Conclusion: The Laboratory of Imperial Ruin
In the end, Rodríguez’s work reveals a haunting truth about modern international life: that the tools of global finance can be as destructive as any conventional weapon. Venezuela was not just a victim of its own leaders’ hubris, but a laboratory for a new kind of imperial warfare – one that operates through banks and treasuries rather than battalions. The book serves as a devastating indictment of a world order that allows the most powerful states to starve a population in the name of their own imperial agenda.
Rodríguez is sharply critical of the role of the United States in backing hardline sectors of the Venezuelan opposition that embraced extra-institutional, confrontational, and at times openly undemocratic strategies, arguing that Washington’s recognition policies, sweeping sanctions, and recurrent regime-change rhetoric further radicalized the conflict and poisoned an already polarized political environment. By increasing the perceived stakes of losing power and strengthening actors on both sides who favored maximalist approaches, US policy, in his account, made negotiated compromise less likely and deepened Venezuela’s institutional and economic collapse. For Rodríguez, the only viable path out of this destructive equilibrium lies in sustained negotiations that lower the stakes of political competition through credible power-sharing arrangements and mutually accepted institutional guarantees – steps he sees as essential for restoring economic stability, political coexistence, and the conditions for a genuinely democratic system.

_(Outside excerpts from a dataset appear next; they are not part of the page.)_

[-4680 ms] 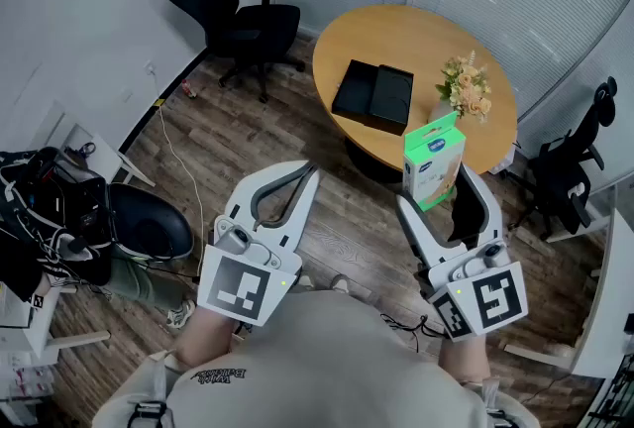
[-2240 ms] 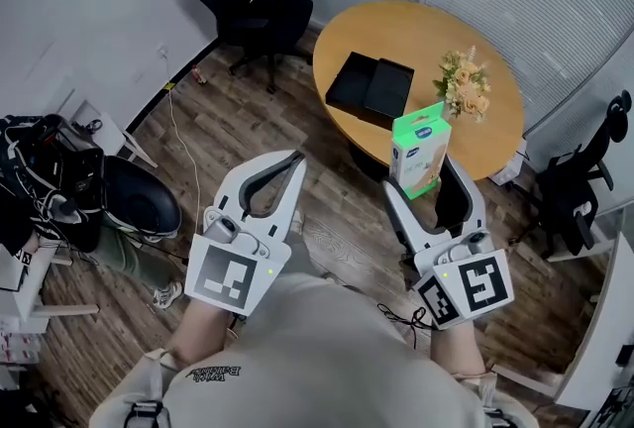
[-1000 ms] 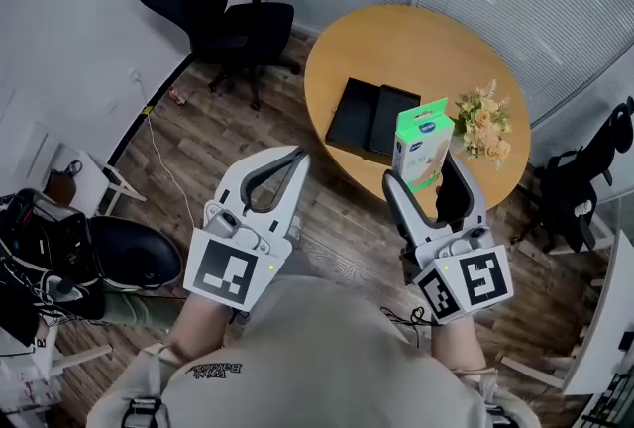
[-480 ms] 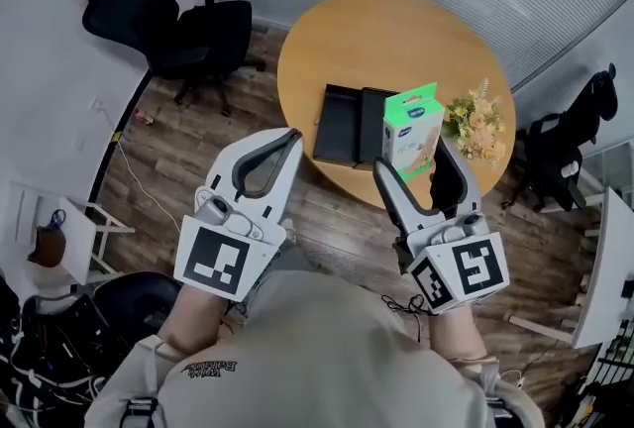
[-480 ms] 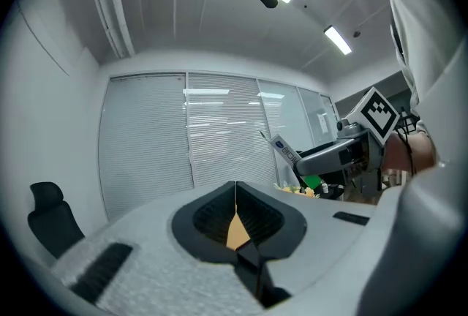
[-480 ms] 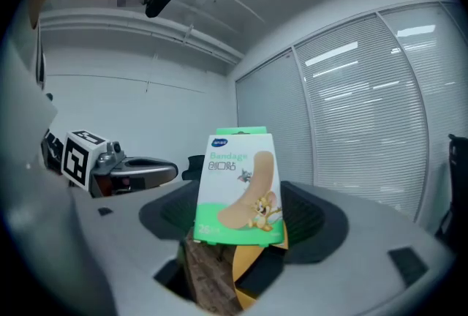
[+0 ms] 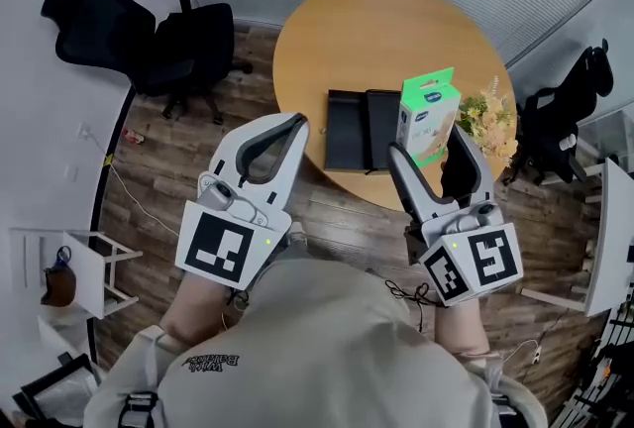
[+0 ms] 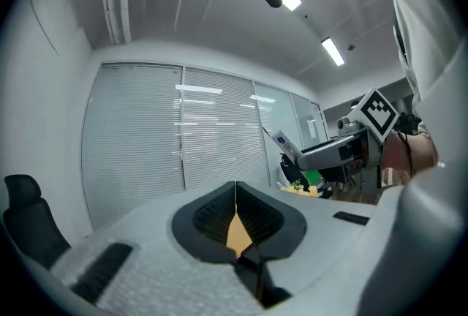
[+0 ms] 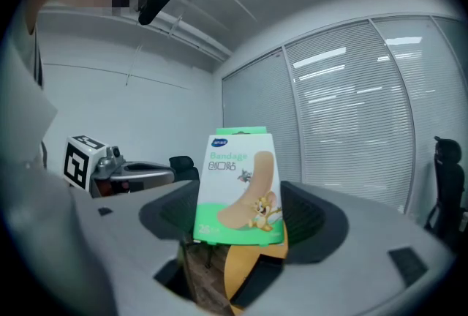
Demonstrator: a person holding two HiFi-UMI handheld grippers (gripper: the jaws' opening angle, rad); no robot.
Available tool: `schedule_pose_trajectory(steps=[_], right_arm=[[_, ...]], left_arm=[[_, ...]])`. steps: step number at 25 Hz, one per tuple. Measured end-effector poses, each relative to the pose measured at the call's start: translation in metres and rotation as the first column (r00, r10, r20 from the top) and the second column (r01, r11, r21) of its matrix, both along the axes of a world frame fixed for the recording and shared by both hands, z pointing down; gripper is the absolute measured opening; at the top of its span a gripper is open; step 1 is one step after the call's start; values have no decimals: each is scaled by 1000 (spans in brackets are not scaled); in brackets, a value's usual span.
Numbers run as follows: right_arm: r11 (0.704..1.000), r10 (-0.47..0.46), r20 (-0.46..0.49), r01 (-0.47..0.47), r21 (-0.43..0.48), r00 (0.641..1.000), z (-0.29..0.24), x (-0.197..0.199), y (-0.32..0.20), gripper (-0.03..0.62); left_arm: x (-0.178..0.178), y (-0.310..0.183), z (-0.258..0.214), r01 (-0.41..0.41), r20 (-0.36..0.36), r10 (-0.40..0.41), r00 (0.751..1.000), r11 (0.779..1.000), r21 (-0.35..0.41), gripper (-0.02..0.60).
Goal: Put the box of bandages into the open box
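Observation:
My right gripper [image 7: 432, 151] is shut on a green and white box of bandages [image 7: 427, 117], held upright above the near edge of the round wooden table [image 7: 396, 30]. In the right gripper view the bandage box [image 9: 240, 186] stands between the jaws. An open black box [image 7: 363, 129] lies flat on the table, just left of the held box. My left gripper [image 7: 291, 124] is shut and empty, raised over the table's near left edge. The left gripper view shows its jaws [image 8: 235, 194] closed together, pointing at the blinds.
A bunch of flowers [image 7: 487, 113] stands on the table to the right of the black box. A black office chair [image 7: 149, 30] is at the left, another [image 7: 560, 109] at the right. A small white stand [image 7: 84, 267] sits on the wooden floor at lower left.
The person has stepped closer and the view has swung, so the table now lies straight ahead. The bandage box has come over the table's near edge, beside the black box.

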State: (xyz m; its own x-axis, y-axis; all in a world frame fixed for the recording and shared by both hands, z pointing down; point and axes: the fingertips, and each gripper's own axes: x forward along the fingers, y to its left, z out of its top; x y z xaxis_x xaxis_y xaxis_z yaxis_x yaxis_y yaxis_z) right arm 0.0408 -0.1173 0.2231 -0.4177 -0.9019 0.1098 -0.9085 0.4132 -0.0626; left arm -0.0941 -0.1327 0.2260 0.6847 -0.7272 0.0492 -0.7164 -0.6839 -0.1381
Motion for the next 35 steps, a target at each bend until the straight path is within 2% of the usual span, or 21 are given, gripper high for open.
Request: schedule_pose_trajectory(steps=[10,20,29,35], right_arm=[[997,73,-9,-74,-33,997,13,-27,-29,327],[992,105,22,-103,-77,994,17,-24,-44,327],[992,80,33,-76,-100,996,29,-14,-52,327],[990,55,60,-46,-135,997,41,-6,-56,325]], left_arm=[[-22,-31,17,-94,18,95,995,995,-34,24],[-21,-47,24,-97,20,99,995,994,-58,24],[-12,-47,23,-71,25,72,997,996,-51,23],[-5,-48,33,-40,55,45,997,996,-77,23]])
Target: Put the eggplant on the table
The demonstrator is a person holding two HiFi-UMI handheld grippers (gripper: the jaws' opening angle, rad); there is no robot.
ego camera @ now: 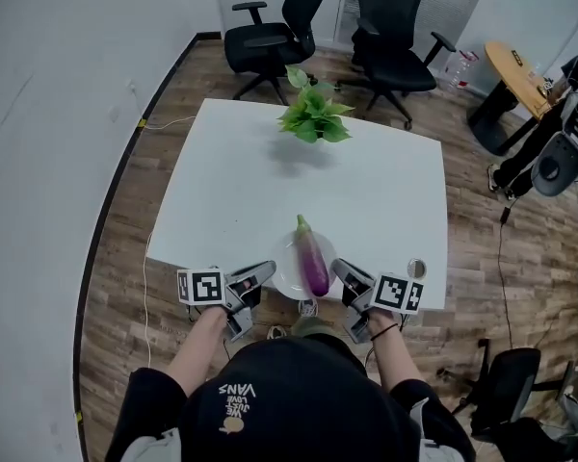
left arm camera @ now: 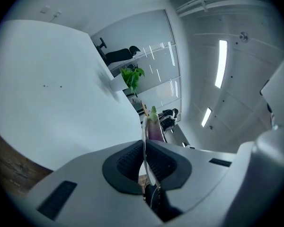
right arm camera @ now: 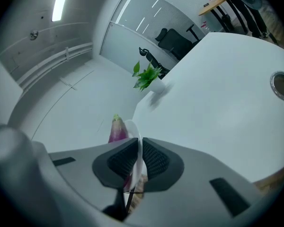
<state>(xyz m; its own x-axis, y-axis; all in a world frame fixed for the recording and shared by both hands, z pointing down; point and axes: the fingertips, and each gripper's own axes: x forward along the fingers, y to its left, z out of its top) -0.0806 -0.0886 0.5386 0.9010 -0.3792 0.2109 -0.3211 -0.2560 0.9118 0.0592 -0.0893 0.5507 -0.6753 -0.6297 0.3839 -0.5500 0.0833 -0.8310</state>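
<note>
2 grippers share 1 load: left gripper (ego camera: 263,271) and right gripper (ego camera: 341,269) each pinched narrow on opposite rims of white plate (ego camera: 287,258), thin edge caught between ribbed pads (left arm camera: 125,162). Eggplant (ego camera: 314,256) lies lengthwise on plate, stem toward far side, at near edge of table (ego camera: 366,181). 2-sided grip probably there to hold plate level so eggplant doesn't roll off. Plate resting or lifted: cannot tell. Plant (ego camera: 313,115) on far side, well apart.

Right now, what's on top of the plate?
One purple eggplant lies on the white plate, stem pointing away. The left gripper and right gripper each clamp its rim. The plate surface under the eggplant is covered.
</note>
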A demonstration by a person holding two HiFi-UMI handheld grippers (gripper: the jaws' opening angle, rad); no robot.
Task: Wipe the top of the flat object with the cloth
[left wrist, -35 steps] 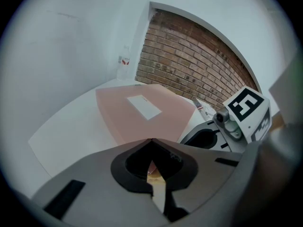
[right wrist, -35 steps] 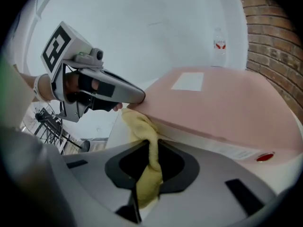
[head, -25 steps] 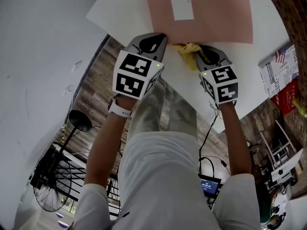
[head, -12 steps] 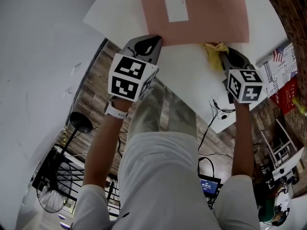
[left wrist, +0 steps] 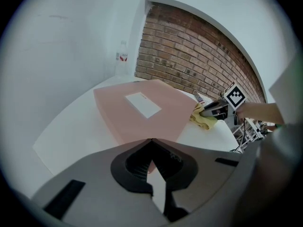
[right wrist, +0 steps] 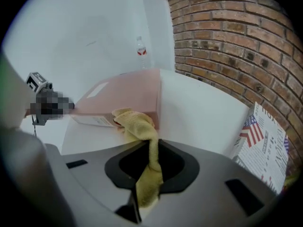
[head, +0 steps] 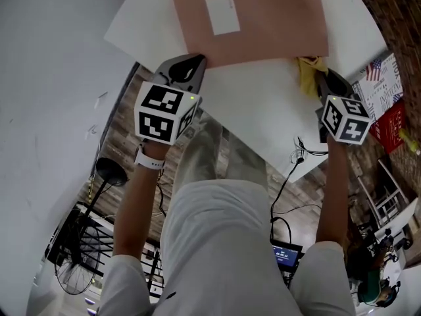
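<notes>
While the left claw [head: 189, 64] rests closed at the near-left corner of the pink flat object [head: 263, 25], the right claw [head: 320, 79], clenched on the yellow cloth [head: 309, 66], sits at its near-right corner on the white bench [head: 263, 107], the top lying ahead and leftward. A second earlier the cloth was mid-edge beside the left claw.

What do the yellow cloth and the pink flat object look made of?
The cloth looks like soft yellow fabric, maybe microfibre: it drapes limply, surface fuzzy. The pink flat object is likely matte cardboard: crisp edges, no glare, a white paper-like label.
</notes>
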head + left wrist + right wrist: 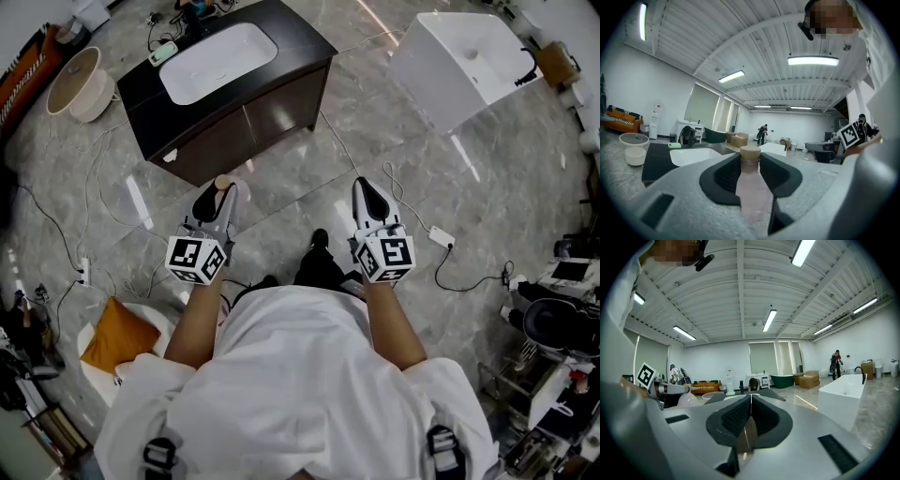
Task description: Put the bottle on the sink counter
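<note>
- We see the left gripper (214,200) at lower left of centre in the head view, its jaws closed on a pale pink bottle (752,185) that stands upright, tan cap on top, above the floor (281,192).
- The right gripper (371,199) has its jaws pressed together, gripping nothing.
- The dark worktop (302,42) sits at upper left, well apart from the bottle, with a white basin (217,61) sunk into it.
- A round white bowl (80,84) rests on the floor beside it.
</note>
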### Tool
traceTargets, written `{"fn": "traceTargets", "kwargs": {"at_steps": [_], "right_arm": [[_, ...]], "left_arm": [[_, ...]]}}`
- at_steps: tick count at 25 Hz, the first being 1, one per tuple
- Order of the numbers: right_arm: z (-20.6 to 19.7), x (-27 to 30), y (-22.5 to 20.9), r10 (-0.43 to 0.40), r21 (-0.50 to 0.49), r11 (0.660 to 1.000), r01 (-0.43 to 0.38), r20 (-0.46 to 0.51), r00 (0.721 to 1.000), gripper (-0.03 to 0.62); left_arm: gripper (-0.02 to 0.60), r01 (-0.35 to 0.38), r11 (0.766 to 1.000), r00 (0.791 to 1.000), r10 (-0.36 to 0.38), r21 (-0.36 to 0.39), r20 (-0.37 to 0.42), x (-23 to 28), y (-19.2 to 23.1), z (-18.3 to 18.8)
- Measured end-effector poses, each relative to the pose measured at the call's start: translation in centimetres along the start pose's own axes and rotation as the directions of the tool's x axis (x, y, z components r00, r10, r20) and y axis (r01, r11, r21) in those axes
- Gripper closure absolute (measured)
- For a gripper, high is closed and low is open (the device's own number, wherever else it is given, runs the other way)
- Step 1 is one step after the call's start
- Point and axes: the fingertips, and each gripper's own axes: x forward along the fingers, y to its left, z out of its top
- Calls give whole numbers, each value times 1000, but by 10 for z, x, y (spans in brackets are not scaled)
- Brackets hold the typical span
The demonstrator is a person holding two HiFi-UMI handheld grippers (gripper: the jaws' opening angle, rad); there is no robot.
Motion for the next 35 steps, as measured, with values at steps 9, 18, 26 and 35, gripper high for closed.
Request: {"fn": "traceTargets", "kwargs": {"at_steps": [9, 18, 26, 35], "right_arm": [[36, 76, -97, 60, -5, 998, -60, 1, 998, 579], [55, 132, -179, 102, -26, 994, -102, -4, 995, 579], [59, 174, -211, 113, -11, 994, -113, 3, 994, 579], [63, 255, -227, 139, -21, 990, -140, -25, 990, 579]], "left_arm": [[446, -78, 996, 997, 78, 33, 3, 105, -11, 37], [446, -145, 989, 989, 144, 24, 34, 193, -22, 63], [446, -159, 987, 987, 159, 20, 32, 235, -13, 64], [446, -156, 987, 987, 157, -24, 37, 295, 32, 60]]}}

Rodríguez underscores that Venezuelan public opinion has consistently favored a negotiated, peaceful solution over confrontation: survey data he cites show that nearly two-thirds of respondents – 64.8% – support resuming negotiations between the government and the opposition, while only a quarter oppose them. At the same time, an overwhelming majority reject external economic pressure – 75.1% favor easing economic sanctions. These figures, drawn from multiple surveys, suggest that ordinary Venezuelans prefer dialogue and de-escalation, yet their preferences have been sidelined by hardline strategies on all sides: Maduro’s government, a US policy built around sanctions and regime pressure, and a radical wing of the opposition aligned with that approach have each, in different ways, pursued zero-sum tactics that run counter to the population’s clear desire for negotiations and relief from economic warfare.
The tragedy of Venezuela is a reminder that when the elephants fight, it is the grass – the millions of ordinary people who simply wish to live in dignity – that is trampled into the dust. The history of Venezuela in the twenty-first century is thus a story of a country that tried to reclaim its sovereignty from an indifferent elite, only to find itself crushed between the incompetence of its protectors and the cold-blooded resolve of its enemies. Francisco Rodríguez has provided more than an economic study; he has written a requiem for a republic that was sacrificed on the altar of geopolitical ambition. A nation’s ruin is rarely a solo performance; it is a symphony of local greed and global cruelty, played out to the silent accompaniment of those too hungry to scream.